Watched some full eps of old sitcoms on Dailymotion. Got reminded why Youtube still is winning this war, because the competition tend to be shit ass as well and just as ads brimmed.
The problem with almost all the sites is that they are just poor clones of YouTube.
e.g. Lets just take
one aspect of the YouTube that it absolutely excels at.. Playback reliability.
One of the biggest problems with YouTube alternatives is that they only work well on a super stable connections.
If you have slightly less than optimal connection. They will not work at all.
I won't use their fucking apps, as I shouldn't need to install an app to view a web page.
YouTube will work pretty much as long as you have a mobile signal on their feature reduced mobile site.
YouTube will also resume the player once it gets a connection again.
So you can lose 100% network access (I live in the hills) and it will continue as long as the tab hasn't gone to sleep on the phone.

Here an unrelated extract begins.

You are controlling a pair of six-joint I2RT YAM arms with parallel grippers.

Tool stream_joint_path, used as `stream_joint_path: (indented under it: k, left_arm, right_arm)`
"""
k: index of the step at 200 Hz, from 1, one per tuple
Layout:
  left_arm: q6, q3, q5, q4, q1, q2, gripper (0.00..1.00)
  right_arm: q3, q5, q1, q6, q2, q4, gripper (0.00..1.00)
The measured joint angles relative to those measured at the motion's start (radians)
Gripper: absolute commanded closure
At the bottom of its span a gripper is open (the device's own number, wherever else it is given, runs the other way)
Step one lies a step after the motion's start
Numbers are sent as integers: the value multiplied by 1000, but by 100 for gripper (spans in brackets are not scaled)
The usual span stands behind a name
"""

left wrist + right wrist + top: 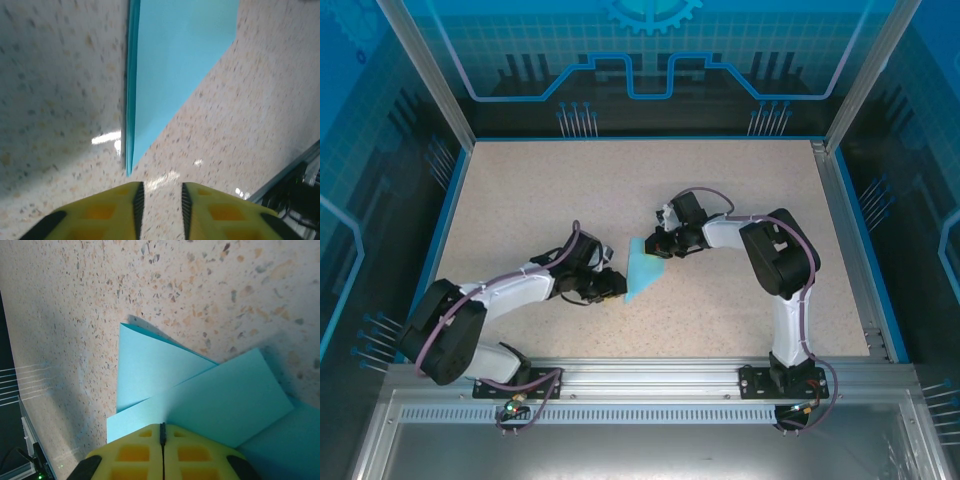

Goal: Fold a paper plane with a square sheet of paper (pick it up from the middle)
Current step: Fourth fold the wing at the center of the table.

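The paper (642, 270) sits mid-table between the two grippers, and there is just one piece of it. It is already well folded: in the left wrist view it is a narrow wedge of stacked layers tapering to a sharp point, and in the right wrist view layered flaps overlap at an angle. By this look the nose and body folds are done. What seems left is shaping the wings and a final press, though the pictures cannot show whether the dart is complete.

There are two grippers. The right gripper (655, 245) has its fingers pressed together on the paper's far edge, the sheet running in under the tips. The left gripper (610, 285) has its fingers slightly apart with bare table (520, 200) showing between them, the paper's point just ahead and not held.
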Motion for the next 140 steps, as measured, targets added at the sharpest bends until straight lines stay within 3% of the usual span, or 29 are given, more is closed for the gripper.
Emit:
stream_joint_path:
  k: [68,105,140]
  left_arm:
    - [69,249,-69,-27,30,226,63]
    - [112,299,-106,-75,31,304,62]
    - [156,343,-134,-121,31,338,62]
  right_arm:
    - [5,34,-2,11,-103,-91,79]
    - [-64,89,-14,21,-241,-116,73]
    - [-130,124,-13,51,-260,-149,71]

This even works on live streams.
Compare this to Rumble/Kick (the most viable competitors IMO) they don't work well on a mobile connection.
Rumble mobile site requires you to manually set the playback quality. This
can't be done until the video starts playing so you have this weird Catch-22 where you can't lower the bitrate/quality until the higher quality player is loaded. This is because they have the UI options hidden when the player is loading.

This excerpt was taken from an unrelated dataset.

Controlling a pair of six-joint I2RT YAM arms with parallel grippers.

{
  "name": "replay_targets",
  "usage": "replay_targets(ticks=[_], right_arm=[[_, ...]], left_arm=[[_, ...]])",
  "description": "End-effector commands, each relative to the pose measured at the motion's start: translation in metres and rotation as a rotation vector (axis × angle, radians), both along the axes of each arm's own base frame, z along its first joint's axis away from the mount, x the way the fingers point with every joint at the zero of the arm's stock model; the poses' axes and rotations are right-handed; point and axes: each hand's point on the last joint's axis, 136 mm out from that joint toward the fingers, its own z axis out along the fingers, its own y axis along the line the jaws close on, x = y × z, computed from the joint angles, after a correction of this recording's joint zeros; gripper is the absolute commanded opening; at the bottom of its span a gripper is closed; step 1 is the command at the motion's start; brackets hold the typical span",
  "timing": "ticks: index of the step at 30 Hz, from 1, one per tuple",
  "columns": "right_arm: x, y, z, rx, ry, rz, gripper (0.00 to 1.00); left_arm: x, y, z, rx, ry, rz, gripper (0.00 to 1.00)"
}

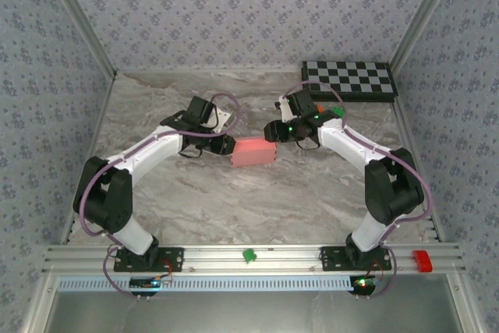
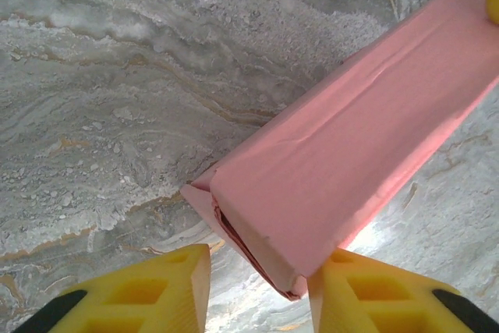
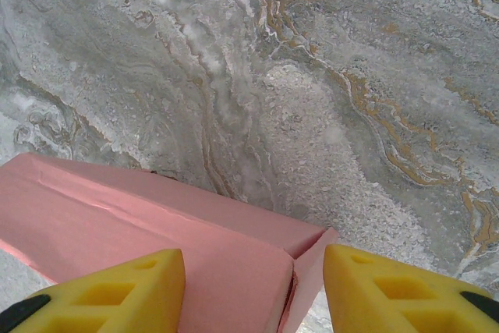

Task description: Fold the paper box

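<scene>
The table (image 1: 234,200) had a gray stone look with swirly lines, and walls (image 1: 234,13) with a small flower print stood around it. From the top view, a black and white checkerboard (image 1: 349,80) lay at the back right corner. The paper box (image 1: 253,151) was pink and lay flat in the middle of the table. The left gripper (image 1: 224,146) was at the box's left end. The right gripper (image 1: 274,132) was at its right end. Both arms bent in toward the box. A silver rail (image 1: 296,253) ran along the near edge, with a small green piece (image 1: 249,255) and a small red piece (image 1: 421,260) on it.

In the left wrist view, the table (image 2: 117,76) was under the paper box (image 2: 351,138), which was folded into a long closed shape. Its near end sat between the two yellow fingers (image 2: 156,294) of the left gripper (image 2: 261,294). The jaws stood apart. One finger had a gap beside the box and the other was just beside it, so nothing was squeezed.

In the right wrist view, the table (image 3: 312,76) took up the top part. The paper box (image 3: 156,224) came in from the left, and its end flap sat between the yellow fingers (image 3: 390,294) of the right gripper (image 3: 253,294). The jaws stood about half wide. One finger covered part of the box. I could not tell if they pressed on it.
</scene>
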Motion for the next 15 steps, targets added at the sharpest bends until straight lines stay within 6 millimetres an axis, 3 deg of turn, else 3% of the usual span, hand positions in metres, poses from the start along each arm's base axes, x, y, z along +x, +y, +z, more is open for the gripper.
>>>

Rumble's player can randomly resets if you lose connection, or just stops. Kick is similar, it will reset the stream to the start if playback is interrupted for more than 30 seconds. This is obviously super annoying while driving.
These edge cases don't seem important. But it shows the lack of polish that these competitors have.

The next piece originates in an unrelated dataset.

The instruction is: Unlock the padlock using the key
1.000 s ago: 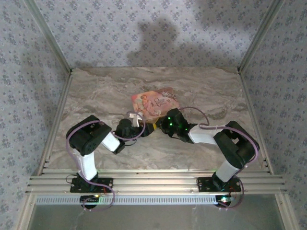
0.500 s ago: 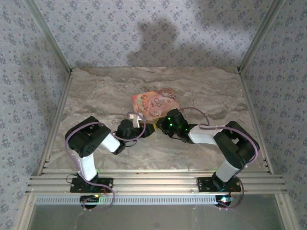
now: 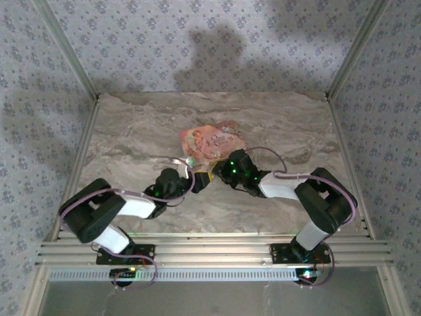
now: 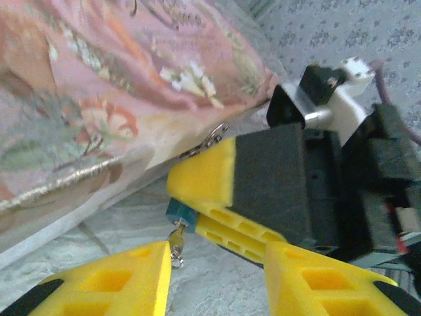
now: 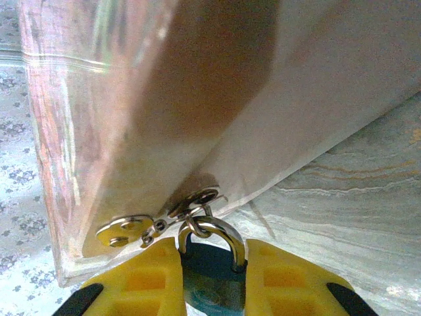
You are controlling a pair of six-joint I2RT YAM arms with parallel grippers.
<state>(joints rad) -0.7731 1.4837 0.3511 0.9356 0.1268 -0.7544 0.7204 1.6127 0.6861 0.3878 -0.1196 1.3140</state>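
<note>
A pink box point(image 3: 212, 140) printed with flowers is seen lying near the middle of a grey marbled counter point(image 3: 283, 118). Both arms are bent inward so that their ends meet at the box's near edge.

The right gripper point(image 5: 212, 251) is closed on a small blue-bodied padlock point(image 5: 212, 282), whose body is pinched between the two yellow fingers point(image 5: 141, 280). Above the fingertips the padlock's thin metal shackle point(image 5: 227, 232) is seen standing up, threaded through a small silver clasp point(image 5: 191, 209) fixed at the box's lower corner. The padlock is thus held just off the box's near corner, low over the counter.

In the left wrist view, the padlock is seen as a small blue block at the tips of the right gripper's fingers. A small brass-coloured key point(image 4: 176, 245) hangs from its underside. Whether the key is seated fully in the lock cannot be told.

The left gripper point(image 4: 217, 257) is held facing the right one, its yellow fingers point(image 4: 112, 280) spread apart with nothing pinched between them. The key lies just beside the tip of one of these fingers. Contact between them cannot be judged.
</note>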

This BTW is one aspect of the player. Go to the Rumble and compare it directly to YouTube, like each feature on the site and you will see that they are slightly worse or no equivalent functionality on everything.
This is why none of the competitors have a chance of winning against YouTube. Someone did a
whole essay about it here.
The TL;DR is here though:
We can call this The 1 Percent Rule. The 1 Percent Rule states that over time the majority of the rewards in a given field will accumulate to the people, teams, and organizations that maintain a 1 percent advantage over the alternatives. You don't need to be twice as good to get twice the results. You just need to be slightly better.
YouTube isn't just 1% better. It is normally twice as good in every aspect.